I had two different callers last week, who were involved in auto accidents and the police came. It was kind of a convoluted accident, not a simple rear-end collision. There were witnesses involved. And in both cases, the clients ended up going to the hospital, so they didn’t get to stick around.
The police officer gave them the police report number. What I suggested to them, was that they call their insurance company and give the statement as best as they could, but to not … and this is the important part … not call or not respond to the other fellow’s insurance company, or if there were multiple cars, other people’s insurance companies, until you get the police report and until somebody takes a look at the report.
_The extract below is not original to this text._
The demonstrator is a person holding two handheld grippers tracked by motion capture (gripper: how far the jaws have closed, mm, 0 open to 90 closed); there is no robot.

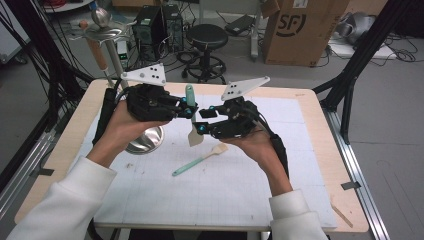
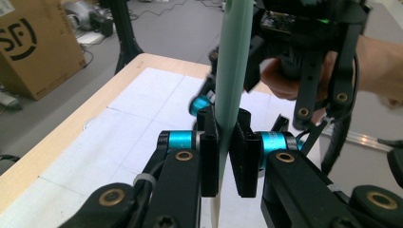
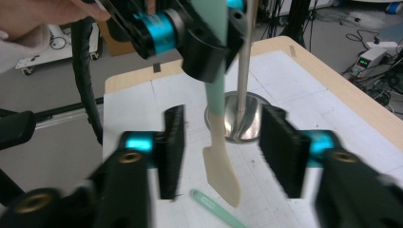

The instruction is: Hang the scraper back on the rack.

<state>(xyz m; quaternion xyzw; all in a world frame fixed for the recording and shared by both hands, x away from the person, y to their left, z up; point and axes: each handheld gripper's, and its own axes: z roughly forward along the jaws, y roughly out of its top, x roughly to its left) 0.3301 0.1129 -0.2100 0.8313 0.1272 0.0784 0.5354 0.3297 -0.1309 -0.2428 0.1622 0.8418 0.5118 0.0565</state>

In both of those cases I requested that the folks get the police report and then fax it to me or email to me so I can review the police report to see if it jives with the way the client says the accident happened, who the police officer has at fault and all the other information report. The report notes contributing circumstances as to what the parties did. It shows whether there are photos available or not. It shows whether somebody was under the influence of drugs or alcohol. It shows insurance coverage. Lots of interesting information on the police report that you really should read if there’s any question as to how an accident happened, get the police report first.
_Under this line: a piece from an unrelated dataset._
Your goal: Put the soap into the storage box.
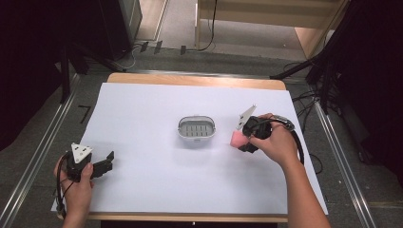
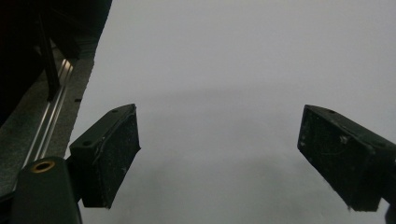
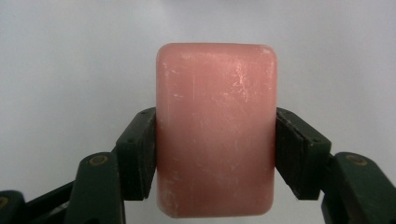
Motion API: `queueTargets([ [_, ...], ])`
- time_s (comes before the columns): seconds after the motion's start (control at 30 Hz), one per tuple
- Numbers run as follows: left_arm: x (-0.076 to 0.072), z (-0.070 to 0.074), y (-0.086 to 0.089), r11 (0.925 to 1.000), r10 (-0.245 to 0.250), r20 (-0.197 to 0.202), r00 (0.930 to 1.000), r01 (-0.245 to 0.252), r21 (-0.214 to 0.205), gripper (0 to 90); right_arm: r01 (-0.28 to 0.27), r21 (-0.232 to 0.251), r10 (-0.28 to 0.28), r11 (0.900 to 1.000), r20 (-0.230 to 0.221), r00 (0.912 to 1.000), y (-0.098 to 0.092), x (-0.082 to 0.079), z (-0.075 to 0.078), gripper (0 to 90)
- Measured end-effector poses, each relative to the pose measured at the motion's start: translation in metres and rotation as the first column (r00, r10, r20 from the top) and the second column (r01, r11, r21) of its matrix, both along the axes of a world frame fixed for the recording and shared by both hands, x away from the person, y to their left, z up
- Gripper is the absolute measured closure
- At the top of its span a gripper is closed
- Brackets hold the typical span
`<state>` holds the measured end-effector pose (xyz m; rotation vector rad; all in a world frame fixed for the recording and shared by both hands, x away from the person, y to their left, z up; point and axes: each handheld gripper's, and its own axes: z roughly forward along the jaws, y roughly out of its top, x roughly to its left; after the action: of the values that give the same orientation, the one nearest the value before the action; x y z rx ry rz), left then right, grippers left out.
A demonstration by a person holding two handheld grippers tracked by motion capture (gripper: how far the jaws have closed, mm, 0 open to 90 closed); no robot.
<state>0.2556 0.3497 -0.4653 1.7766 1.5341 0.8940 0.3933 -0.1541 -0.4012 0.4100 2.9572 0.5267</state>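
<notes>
Presently, state at this moment:
Bench: a white sheet (image 1: pixel 152 190) is spread over the bench; a wooden edge is seen at the far side.
Soap: a pink bar (image 3: pixel 215 130) is held just off the right side of the dish, near it but apart. In the high view it is seen at (image 1: pixel 236 138), low over the sheet; whether it touches the sheet cannot be told.
Right hand-held gripper (image 3: pixel 215 154): it is pinched on the soap, one pad pressed against each long side. In the high view it is seen at (image 1: pixel 240 140).
Soap axis: the long axis is seen to run straight out between the jaws, away from the hand; the far end juts past the pads.
Dish: a grey soap dish (image 1: pixel 196 128) with a slotted floor is seen mid-bench, with nothing in it. Its long axis lies across the bench, left to right.
Key relation: the dish lies to the left of the held soap, so a short carry leftward is judged to be called for; the right hand is far nearer.
Left hand-held gripper (image 1: pixel 107 164): it is held spread wide, with nothing between the jaws, at the near left of the bench, well apart from the dish. In its own view (image 2: pixel 219 158) bare sheet is seen.
Risk (judgement): the bar may need turning to match the dish.
</notes>
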Motion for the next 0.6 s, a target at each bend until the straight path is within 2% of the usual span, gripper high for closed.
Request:
queueTargets([
  [0.6,0.0,0.0,0.0,1.0,0.001,-0.005,1.0,-0.001,-0.003,13.6,-0.06,0.021,0.059,0.998,0.008,0.9982,0.033,0.003,0.023,38.9],
])
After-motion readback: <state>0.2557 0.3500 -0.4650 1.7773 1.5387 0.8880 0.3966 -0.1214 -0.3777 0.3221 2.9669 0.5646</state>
You may not agree with the police report, and then you can make your report accordingly, but it’s good to know what the independent objective police report says before you go and make the report to the other insurance company. Because once you open your mouth, once you make that report, you’re pretty well stuck with what you said. You want to know what you said made sense.
Don’t tell them you were going North and you made this turn, when actually you were going South and you realize after you made the report to the insurance company that you were actually going the other direction. That’s my tip for the day.